I find code written in ReasonML is 100x more maintainable than anything
written in javascript, whether it's react or ember

------
skosch
Currently using Reason. Here's what they don't tell you:

Pros:

* Compile speed is mindblowing. As in, a big project compiles within a few seconds, and incremental compiles are instantaneous. The productivity gains of this cannot be overstated; you just don't get those moments anymore when you're waiting for webpack, your mind wanders off, lets just check HN real quick, ... no, you just stay in the flow. It's great. Elm, on the other hand, is sloooow.

* Type inference works really well. 9/10 times I don't even need to annotate anything and the compiler just knows. The only runtime errors I've ever run into were related to JS externals; the peace of mind knowing "if it compiles, it really works" is a game-changer even compared to TS.

* Error messages are (for the most part) fantastic and really helpful.

* Editor integration is solid, if a bit painful to set up at times.

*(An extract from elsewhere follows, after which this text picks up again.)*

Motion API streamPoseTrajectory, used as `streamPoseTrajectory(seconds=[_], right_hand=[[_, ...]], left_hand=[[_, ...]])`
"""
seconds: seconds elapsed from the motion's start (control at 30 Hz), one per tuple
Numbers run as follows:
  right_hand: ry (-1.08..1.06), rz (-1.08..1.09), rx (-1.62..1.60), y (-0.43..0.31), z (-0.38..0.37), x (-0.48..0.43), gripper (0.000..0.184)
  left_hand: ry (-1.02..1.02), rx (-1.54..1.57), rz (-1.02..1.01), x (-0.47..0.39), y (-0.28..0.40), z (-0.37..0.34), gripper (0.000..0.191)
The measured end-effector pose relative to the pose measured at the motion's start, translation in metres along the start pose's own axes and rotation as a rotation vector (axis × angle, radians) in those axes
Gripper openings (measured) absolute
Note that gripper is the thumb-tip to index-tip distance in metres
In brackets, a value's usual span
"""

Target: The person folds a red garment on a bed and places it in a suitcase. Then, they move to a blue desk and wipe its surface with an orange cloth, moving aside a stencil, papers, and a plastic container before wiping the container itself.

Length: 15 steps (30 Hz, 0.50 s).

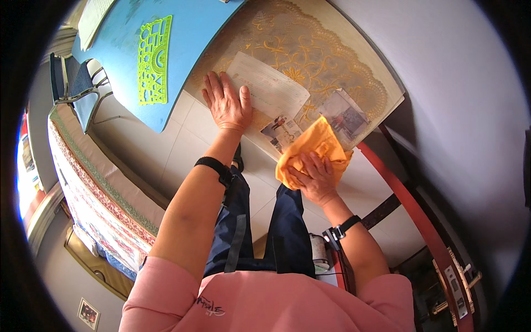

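Observation:
An orange cloth (309,145) is bunched under my right hand (317,178), at the near edge of a table with a clear cover (373,137). My left hand (228,101) rests flat on the same tabletop, fingers spread, holding nothing. A sheet of paper with writing (269,85) lies just right of my left hand. Two photographs, one nearer the middle (282,133) and one further right (344,114), lie close to the cloth, which hides part of the table's edge. A gold-embroidered lace tablecloth (296,62) shows across the table.
A blue table (191,37) adjoins at left, bearing a green stencil ruler (155,62) and papers (93,20). Beyond it stands a metal-framed chair (79,83). A bed (103,166) runs along the left. At right are a red door edge (398,195) and a wall (456,83).

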State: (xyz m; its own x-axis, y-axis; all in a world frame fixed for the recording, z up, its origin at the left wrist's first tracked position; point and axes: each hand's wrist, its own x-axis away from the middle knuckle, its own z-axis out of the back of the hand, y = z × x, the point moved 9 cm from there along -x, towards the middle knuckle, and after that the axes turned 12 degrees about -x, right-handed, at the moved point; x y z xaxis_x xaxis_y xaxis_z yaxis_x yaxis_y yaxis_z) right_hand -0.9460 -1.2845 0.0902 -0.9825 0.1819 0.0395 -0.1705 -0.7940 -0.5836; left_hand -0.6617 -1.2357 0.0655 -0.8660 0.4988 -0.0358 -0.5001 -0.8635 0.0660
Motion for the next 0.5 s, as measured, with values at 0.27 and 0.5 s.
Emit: streamPoseTrajectory(seconds=[0.27, 0.5], right_hand=[[0.247, -0.243, 0.281, 0.147, 0.083, -0.011, 0.05], [0.454, -0.27, 0.216, 0.173, 0.113, -0.051, 0.053]], left_hand=[[-0.015, 0.061, 0.008, 0.0, -0.003, -0.003, 0.073], [-0.011, 0.082, -0.004, 0.0, -0.002, -0.001, 0.072]])
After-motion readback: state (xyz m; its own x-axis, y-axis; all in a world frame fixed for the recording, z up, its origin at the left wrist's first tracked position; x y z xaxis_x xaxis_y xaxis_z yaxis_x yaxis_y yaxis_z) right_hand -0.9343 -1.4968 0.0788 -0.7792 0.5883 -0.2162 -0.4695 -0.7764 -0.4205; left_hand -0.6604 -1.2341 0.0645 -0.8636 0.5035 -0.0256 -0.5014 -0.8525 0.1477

* The ability to drop in the occasional chunk of dirty `[%bs.raw {...}]` is nice, and a clear advantage over Elm.

Cons:

* JSX support is a joke. You have to wrap every string in `(ReasonReact.String("bla"))`. You have to wrap arrays in `(ReasonReact.array(...))`. Passing children to components is supposed to be easy but will make you rip your hair out for sure. Etc., etc. But I'm sure it'll get there eventually.

* Refmt (the autoformatter) works pretty well but has lots of rough edges still. For instance, it removes all empty lines.

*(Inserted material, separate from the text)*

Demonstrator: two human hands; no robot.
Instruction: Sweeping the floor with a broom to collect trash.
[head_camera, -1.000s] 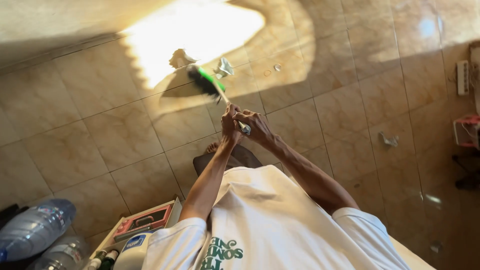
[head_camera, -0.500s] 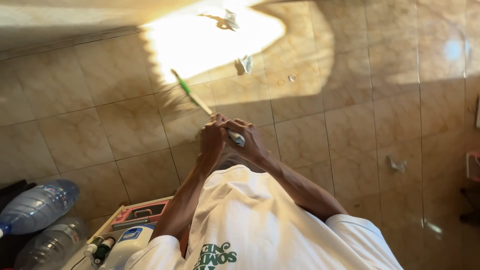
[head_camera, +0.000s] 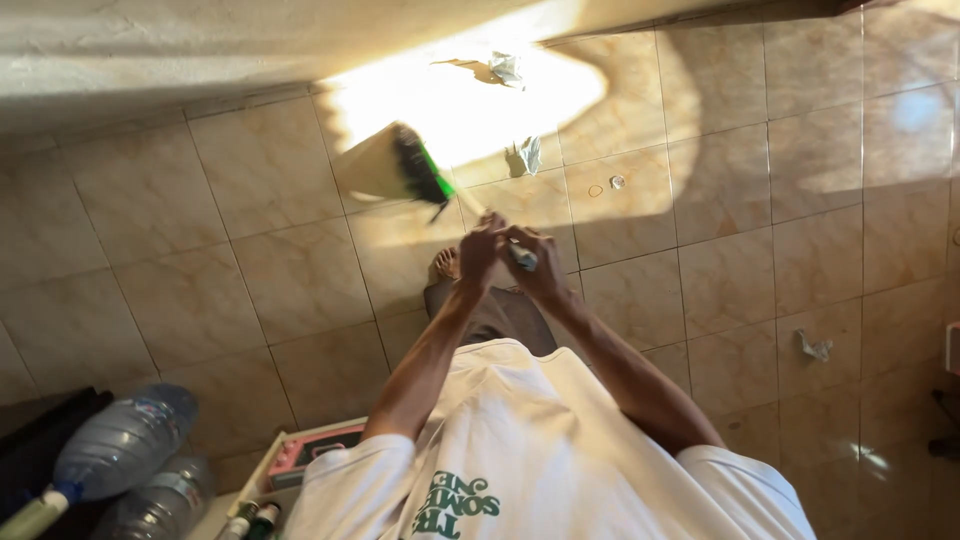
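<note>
Both my hands grip the handle of a broom in front of me. My left hand (head_camera: 479, 250) is wrapped around the shaft, and my right hand (head_camera: 535, 262) holds its end just beside it. The broom head (head_camera: 405, 165), with a green collar and pale bristles, is on the tiled floor at the edge of a bright sun patch. Two crumpled paper scraps (head_camera: 507, 68) (head_camera: 529, 155) lie in the sunlight beyond the broom. Two small round bits (head_camera: 606, 186) rest on the tile to the right of them.
Another paper scrap (head_camera: 816, 347) lies on the floor at right. Large plastic water bottles (head_camera: 120, 440) lie at lower left beside a white shelf (head_camera: 262, 472) with a pink box and small bottles. A pale wall (head_camera: 150, 50) runs along the top. My bare foot (head_camera: 445, 265) shows below my hands.
The broom head swung from a thin edge-on sweep to lying broadside left of the sun patch. The view shifted, so the scraps sit lower in frame.
</note>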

* State management isn't the greatest. Passing down props works alright but often it's just easier to keep things in a central Redux-ish store, especially because every. little. thing. needs to be passed down explicitly for the type checker to work.

* shouldComponentUpdate is hard-coded to `true` right now; there is no shallow comparison by default so everything always re-renders. Will be fixed medium- to long-term, I've been told. Workarounds exist but are pretty gnarly. Elm is much better at this.

* The standard library is a mess. ReasonML has its own, but forget about it; you'll fall back on Belt (the BuckleScript one), which 8/10 times has what you need but then is split into "Belt" parts and "Js" parts for unknown reasons and isn't always complete (e.g. I constantly need to convert from lists to arrays and back, because some utility functions only exist for one of the two, also for no real reason). There is piping syntax (|> and |.) but it's never clear which one to use; sometimes the data goes in first, sometimes it goes in last. You get used to it eventually, but Elm is a land of milk and honey in comparison.

* Lack of sugar: For instance, you'll end up making heavy use of option types, which are great obviously. Unfortunately there's no easy access syntax, so you end up with deeper and deeper levels of nested `Js.Option.getWithDefault()` and/or pattern matching.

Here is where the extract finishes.